PROBLEM STATEMENT: Return each line below exactly as it reads, and omit any image in it.

Start of INFORMATION SUPPLIED

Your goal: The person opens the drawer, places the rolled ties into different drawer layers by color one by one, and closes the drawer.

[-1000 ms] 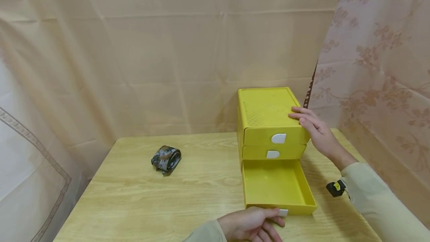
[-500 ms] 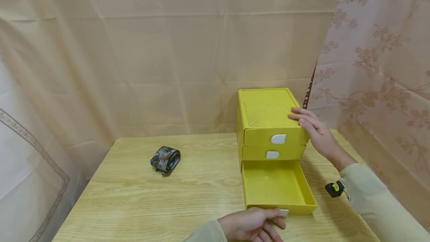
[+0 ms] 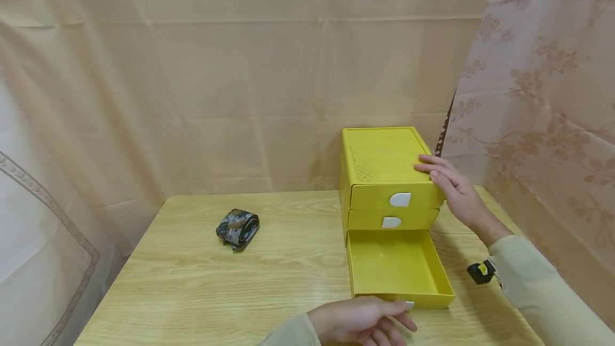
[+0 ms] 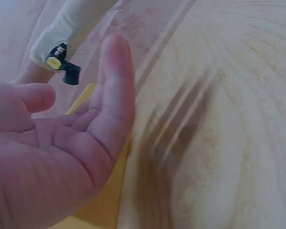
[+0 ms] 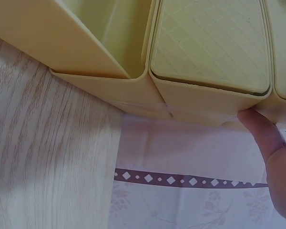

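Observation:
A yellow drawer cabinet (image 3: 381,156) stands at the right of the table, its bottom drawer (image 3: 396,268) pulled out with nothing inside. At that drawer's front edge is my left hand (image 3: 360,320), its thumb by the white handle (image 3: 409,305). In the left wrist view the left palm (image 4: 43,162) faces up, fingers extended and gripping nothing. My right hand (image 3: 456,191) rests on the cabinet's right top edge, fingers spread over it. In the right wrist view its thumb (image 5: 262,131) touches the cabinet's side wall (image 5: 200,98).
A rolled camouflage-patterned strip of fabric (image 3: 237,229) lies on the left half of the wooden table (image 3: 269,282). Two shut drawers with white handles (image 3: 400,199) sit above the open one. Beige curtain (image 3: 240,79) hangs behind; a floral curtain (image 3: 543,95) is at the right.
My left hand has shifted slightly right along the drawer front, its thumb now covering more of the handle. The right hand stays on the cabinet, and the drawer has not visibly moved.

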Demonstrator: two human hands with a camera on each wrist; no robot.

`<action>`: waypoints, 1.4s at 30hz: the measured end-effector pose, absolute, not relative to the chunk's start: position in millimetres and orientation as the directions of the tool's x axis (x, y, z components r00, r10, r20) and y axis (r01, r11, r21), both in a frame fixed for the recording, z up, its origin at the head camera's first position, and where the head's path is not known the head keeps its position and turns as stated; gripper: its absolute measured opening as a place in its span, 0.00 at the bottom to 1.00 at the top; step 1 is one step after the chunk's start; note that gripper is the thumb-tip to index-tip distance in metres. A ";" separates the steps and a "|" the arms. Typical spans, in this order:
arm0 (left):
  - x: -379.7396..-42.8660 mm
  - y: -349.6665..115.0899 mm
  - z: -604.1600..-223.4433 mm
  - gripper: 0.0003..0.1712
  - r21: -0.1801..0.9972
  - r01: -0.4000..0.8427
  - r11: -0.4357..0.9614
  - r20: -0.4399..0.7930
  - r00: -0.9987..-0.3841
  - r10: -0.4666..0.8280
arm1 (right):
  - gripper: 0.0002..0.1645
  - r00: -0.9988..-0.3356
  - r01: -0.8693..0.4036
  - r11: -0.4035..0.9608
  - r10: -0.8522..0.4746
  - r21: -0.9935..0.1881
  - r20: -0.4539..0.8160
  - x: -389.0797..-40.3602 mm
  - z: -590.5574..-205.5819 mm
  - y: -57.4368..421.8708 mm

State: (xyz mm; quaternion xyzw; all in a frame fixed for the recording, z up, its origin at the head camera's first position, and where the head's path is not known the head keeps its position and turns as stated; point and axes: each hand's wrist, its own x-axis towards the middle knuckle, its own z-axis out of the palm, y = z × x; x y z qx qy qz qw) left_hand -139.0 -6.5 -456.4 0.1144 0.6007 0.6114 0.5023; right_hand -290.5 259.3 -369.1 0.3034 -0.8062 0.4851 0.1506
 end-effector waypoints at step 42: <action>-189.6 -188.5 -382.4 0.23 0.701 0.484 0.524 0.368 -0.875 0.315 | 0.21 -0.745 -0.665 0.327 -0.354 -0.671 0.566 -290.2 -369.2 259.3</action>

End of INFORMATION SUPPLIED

ANSWER BOX:
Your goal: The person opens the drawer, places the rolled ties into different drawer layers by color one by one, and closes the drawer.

[-1000 ms] 
[-500 ms] 
[+0 ms] 
[+0 ms] 
[+0 ms] 

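Observation:
A yellow drawer cabinet (image 3: 381,156) stands at the right of the table, its bottom drawer (image 3: 396,268) pulled out with nothing inside. At that drawer's front edge is my left hand (image 3: 360,320), its thumb by the white handle (image 3: 409,305). In the left wrist view the left palm (image 4: 43,162) faces up, fingers extended and gripping nothing. My right hand (image 3: 456,191) rests on the cabinet's right top edge, fingers spread over it. In the right wrist view its thumb (image 5: 262,131) touches the cabinet's side wall (image 5: 200,98).
A rolled camouflage-patterned strip of fabric (image 3: 237,229) lies on the left half of the wooden table (image 3: 269,282). Two shut drawers with white handles (image 3: 400,199) sit above the open one. Beige curtain (image 3: 240,79) hangs behind; a floral curtain (image 3: 543,95) is at the right.
My left hand has shifted slightly right along the drawer front, its thumb now covering more of the handle. The right hand stays on the cabinet, and the drawer has not visibly moved.
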
Demonstrator: two human hands with a camera on each wrist; no robot.

`<action>`: waypoints, 1.4s at 30hz: the measured end-effector pose, absolute, not relative to the chunk's start: position in millimetres and orientation as the directions of the tool's x axis (x, y, z components r00, r10, r20) and y axis (r01, r11, r21), both in a frame fixed for the recording, z up, its origin at the head camera's first position, and where the head's path is not known the head keeps its position and turns as stated; gripper: its absolute measured opening as a place in its span, 0.00 at the bottom to 1.00 at the top; step 1 is one step after the chunk's start; note that gripper is the thumb-tip to index-tip distance in metres. A ";" separates the steps and a "|" the arms. Typical spans, in this order:
arm0 (left):
  - x: -379.7396..-42.8660 mm
  - y: -349.6665..115.0899 mm
  - z: -604.1600..-223.4433 mm
  - gripper: 0.0003..0.1712
  - r21: -0.1801..0.9972
  - r01: -0.4000..0.8427
  - r11: -0.4357..0.9614
  - r20: -0.4399..0.7930
  - r00: -0.9987..-0.3841
  - r10: -0.4666..0.8280
arm1 (right):
  - gripper: 0.0002..0.1645
  - r00: -0.9988..-0.3356
  - r01: -0.8693..0.4036
  - r11: -0.4035..0.9608
  - r10: -0.8522..0.4746
  - r21: -0.9935..0.1881
  - r20: -0.4539..0.8160
  - x: -389.0797..-40.3602 mm
  - z: -590.5574..-205.5819 mm
  - y: -57.4368..421.8708 mm

State: (xyz mm; quaternion xyzw; all in a frame fixed for the recording, z up, its origin at the head camera's first position, and where the head's path is not known the head keeps its position and turns as stated; point and axes: each hand's wrist, its own x-axis towards the middle knuckle, its own z-axis out of the palm, y = z × x; x y z qx qy qz qw) left_hand -139.0 -6.5 -456.4 0.1144 0.6007 0.6114 0.5023; right_hand -290.5 259.3 -369.1 0.3034 -0.8062 0.4851 0.1506
 end-effector waypoints at step 42: <action>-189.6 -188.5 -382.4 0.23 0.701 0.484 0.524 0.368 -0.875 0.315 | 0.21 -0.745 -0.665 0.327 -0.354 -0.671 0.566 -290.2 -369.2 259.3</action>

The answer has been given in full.